Demikian kurang teroganisirnya pebisnis kita, sehingga sangat tidak meyakinkan dari sisi bisnis. Seringkali bila ada aktivis kita yang mengajukan permohonan kerjasama dalam bentuk pasokan dana untuk usaha, saudara-saudara kita dari Timur Tengah malah memberikan dana tersebut sebagai “infak”, bukan sebagai investasi.
Cerita ketiga, melanjutkan cerita kedua, dimana ada sebuah saudara kita, sebutlah PT N, yang mengajukan permohonan kerja sama usaha kepada saudara kita pengusaha dari Timur Tengah, sebutlah brother H, dengan proposal yang jelas. Alhamdulillah bantuan itu didapat. Enam bulan berlalu dan waktu batas kerja sama habis.
Ternyata perusahaan N ini belum dapat memberikan hasil sebagaimana yang diajukan dalam proposal awal kerja sama.

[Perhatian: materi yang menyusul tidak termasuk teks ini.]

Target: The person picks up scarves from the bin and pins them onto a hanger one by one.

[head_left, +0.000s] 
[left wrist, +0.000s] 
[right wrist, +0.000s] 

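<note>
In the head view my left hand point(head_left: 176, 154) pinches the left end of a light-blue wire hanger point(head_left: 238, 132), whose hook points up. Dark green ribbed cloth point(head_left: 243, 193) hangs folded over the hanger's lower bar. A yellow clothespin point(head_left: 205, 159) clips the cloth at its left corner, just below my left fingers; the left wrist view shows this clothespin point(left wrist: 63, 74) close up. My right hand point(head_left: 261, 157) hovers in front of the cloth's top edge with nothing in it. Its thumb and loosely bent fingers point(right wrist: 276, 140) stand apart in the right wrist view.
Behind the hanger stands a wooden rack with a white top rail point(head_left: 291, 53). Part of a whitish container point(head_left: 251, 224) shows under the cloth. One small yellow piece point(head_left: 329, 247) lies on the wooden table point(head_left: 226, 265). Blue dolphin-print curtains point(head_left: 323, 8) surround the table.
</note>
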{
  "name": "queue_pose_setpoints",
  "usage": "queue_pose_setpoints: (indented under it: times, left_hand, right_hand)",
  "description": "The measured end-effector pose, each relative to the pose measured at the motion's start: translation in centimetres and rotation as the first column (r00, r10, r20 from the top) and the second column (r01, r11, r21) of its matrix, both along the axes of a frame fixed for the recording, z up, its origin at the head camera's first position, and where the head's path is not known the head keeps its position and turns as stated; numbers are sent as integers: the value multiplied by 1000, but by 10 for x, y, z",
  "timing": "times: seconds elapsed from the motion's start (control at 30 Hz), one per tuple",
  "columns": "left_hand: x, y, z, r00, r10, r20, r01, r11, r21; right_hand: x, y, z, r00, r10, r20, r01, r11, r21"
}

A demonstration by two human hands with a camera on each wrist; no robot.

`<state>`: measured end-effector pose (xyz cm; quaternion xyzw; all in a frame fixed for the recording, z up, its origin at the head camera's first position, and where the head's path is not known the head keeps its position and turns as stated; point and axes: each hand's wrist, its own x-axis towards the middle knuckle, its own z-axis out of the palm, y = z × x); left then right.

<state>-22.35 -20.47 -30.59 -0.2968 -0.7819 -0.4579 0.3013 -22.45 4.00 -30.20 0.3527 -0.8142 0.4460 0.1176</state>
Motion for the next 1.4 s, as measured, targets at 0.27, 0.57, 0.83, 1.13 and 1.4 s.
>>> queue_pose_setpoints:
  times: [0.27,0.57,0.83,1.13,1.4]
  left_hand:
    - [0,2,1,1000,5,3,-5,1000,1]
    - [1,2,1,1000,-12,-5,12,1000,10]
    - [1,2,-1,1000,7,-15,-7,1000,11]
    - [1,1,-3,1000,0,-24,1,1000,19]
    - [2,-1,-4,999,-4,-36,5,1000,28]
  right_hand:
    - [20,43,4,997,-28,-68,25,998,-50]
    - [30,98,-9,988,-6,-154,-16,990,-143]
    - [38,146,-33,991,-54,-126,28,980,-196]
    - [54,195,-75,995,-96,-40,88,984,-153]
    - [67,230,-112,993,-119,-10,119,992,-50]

Walau pun dengan kenyataan seperti ini, pihak manajemen PT N tetap memberikan laporan yang lengkap, mengemukakan alasan-alasan kenapa target tidak tercapai, sekaligus mengemukakan rencana-rencana ke depan, lengkap dengan proyeksi penjualan dan keuangan, sembari tentunya minta maaf dan minta tambahan perpanjangan kerja sama selama satu tahun.
Permohonan dikabulkan oleh brother H. Enam bulan kedua berlalu, PT N kembali membuat laporan, menggambarkan bahwa keadaan lebih baik, dan insyaallah di akhir kerja sama, keuntungan sebagaimana yang direncanakan di awal proposal, akan dicapai. Setelah laporan kedua dibuat, satu bulan kemudian, brother H datang ke Indonesia untuk bertemu dan mengutarakan niatnya ingin kerja sama investasi lebih besar dan berjangka panjang untuk membangun PT N.
Dalam pertemuan itu juga dikemukakan oleh beliau bahwa sebelumnya beliau menganggap uang itu sebagai infak dan sudah dianggap hilang. Tetapi karena beliau mendapat laporan perkembangan terus, akhirnya beliau mengambil kesimpulan bahwa saudara-saudaranya di PT N ingin mengembangkan bisnisnya dengan serius.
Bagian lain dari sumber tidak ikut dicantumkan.